§ Directions for this task: Could you give the listing again exactly, without its pictures?

(Data block Opens)

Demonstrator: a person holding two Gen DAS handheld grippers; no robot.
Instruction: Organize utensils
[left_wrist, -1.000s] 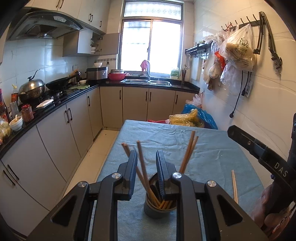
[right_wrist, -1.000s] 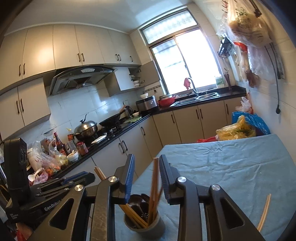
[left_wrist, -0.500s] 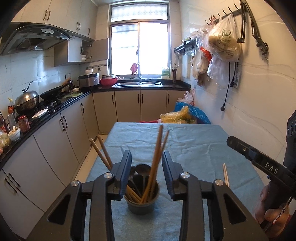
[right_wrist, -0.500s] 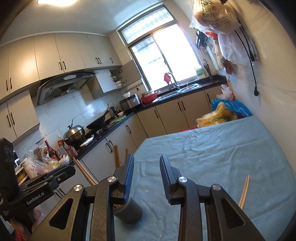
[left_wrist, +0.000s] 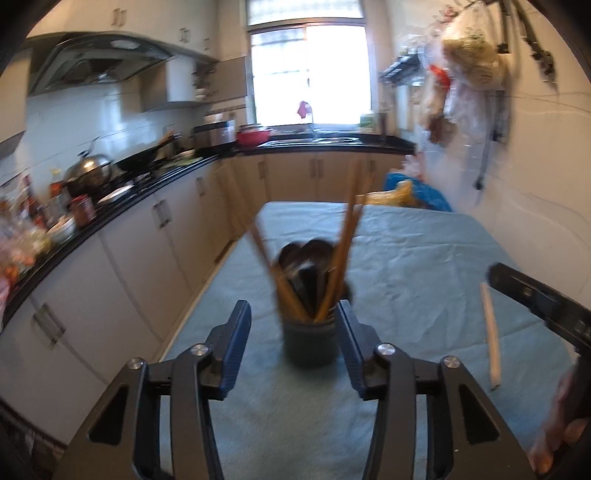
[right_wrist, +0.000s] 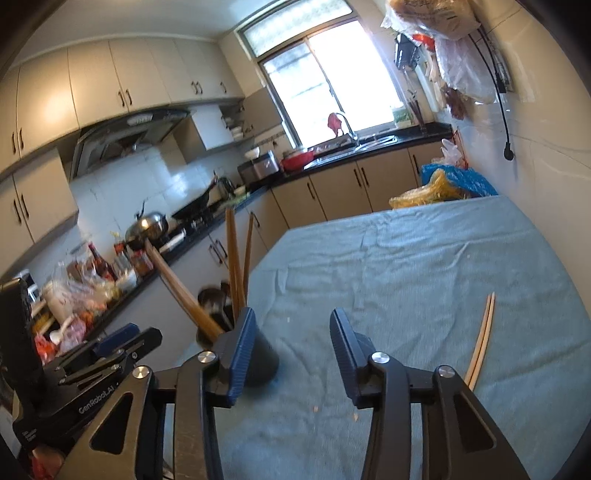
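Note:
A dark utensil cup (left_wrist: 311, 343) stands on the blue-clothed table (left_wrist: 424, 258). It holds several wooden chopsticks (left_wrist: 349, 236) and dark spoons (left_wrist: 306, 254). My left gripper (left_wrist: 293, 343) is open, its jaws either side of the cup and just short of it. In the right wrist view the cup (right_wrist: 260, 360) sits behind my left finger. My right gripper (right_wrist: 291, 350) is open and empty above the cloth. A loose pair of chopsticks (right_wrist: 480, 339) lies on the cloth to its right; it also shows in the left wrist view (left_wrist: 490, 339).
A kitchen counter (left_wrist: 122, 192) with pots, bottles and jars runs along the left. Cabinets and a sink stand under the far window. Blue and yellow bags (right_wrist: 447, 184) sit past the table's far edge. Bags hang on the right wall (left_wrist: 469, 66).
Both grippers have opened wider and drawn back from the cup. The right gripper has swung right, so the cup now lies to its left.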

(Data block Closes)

§ Response:
Demonstrator: a person holding two Gen DAS handheld grippers; no robot.
Instruction: Organize utensils
[left_wrist, -1.000s] 
[right_wrist, -1.000s] 
[left_wrist, -0.500s] 
[right_wrist, -0.500s] 
[left_wrist, +0.000s] 
[right_wrist, +0.000s] 
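Note:
A dark utensil cup (left_wrist: 311, 343) stands on the blue-clothed table (left_wrist: 424, 258). It holds several wooden chopsticks (left_wrist: 349, 236) and dark spoons (left_wrist: 306, 254). My left gripper (left_wrist: 293, 343) is open, its jaws either side of the cup and just short of it. In the right wrist view the cup (right_wrist: 260, 360) sits behind my left finger. My right gripper (right_wrist: 291, 350) is open and empty above the cloth. A loose pair of chopsticks (right_wrist: 480, 339) lies on the cloth to its right; it also shows in the left wrist view (left_wrist: 490, 339).
A kitchen counter (left_wrist: 122, 192) with pots, bottles and jars runs along the left. Cabinets and a sink stand under the far window. Blue and yellow bags (right_wrist: 447, 184) sit past the table's far edge. Bags hang on the right wall (left_wrist: 469, 66).
Both grippers have opened wider and drawn back from the cup. The right gripper has swung right, so the cup now lies to its left.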

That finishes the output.